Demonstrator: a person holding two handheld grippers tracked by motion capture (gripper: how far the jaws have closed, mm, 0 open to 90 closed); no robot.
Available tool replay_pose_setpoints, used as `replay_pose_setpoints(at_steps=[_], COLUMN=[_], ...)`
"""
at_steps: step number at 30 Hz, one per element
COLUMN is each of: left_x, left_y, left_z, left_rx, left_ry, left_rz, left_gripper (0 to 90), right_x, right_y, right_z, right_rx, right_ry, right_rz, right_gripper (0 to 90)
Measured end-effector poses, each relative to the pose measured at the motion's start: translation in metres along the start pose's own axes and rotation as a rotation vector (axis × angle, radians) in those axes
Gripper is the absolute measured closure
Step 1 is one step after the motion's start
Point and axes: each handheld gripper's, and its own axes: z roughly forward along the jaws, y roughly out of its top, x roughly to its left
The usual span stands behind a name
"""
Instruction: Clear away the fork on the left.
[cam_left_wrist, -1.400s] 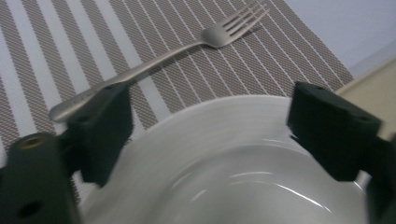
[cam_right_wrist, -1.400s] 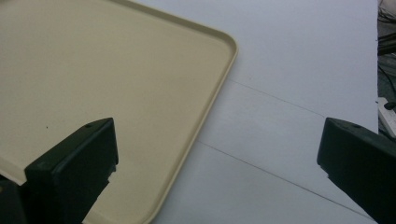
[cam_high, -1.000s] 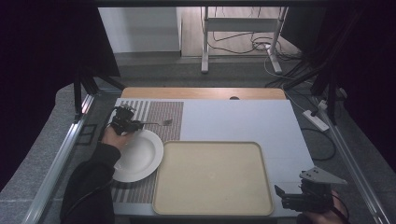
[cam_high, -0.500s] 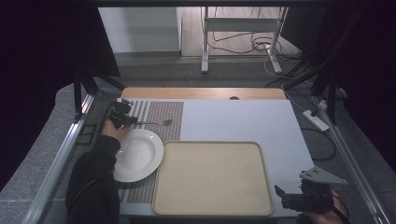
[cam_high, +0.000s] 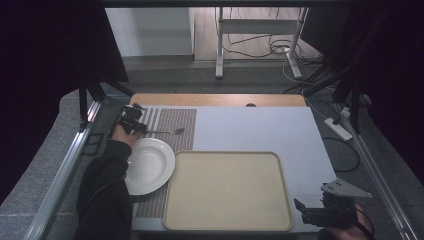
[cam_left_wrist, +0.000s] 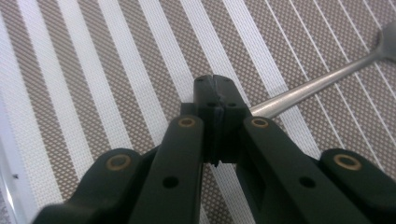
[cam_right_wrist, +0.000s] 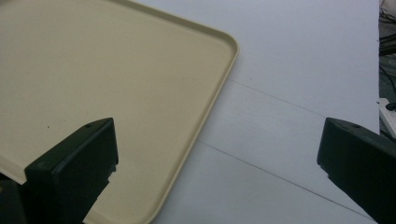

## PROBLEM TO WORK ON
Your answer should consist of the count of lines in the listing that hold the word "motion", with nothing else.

## THE ANSWER
3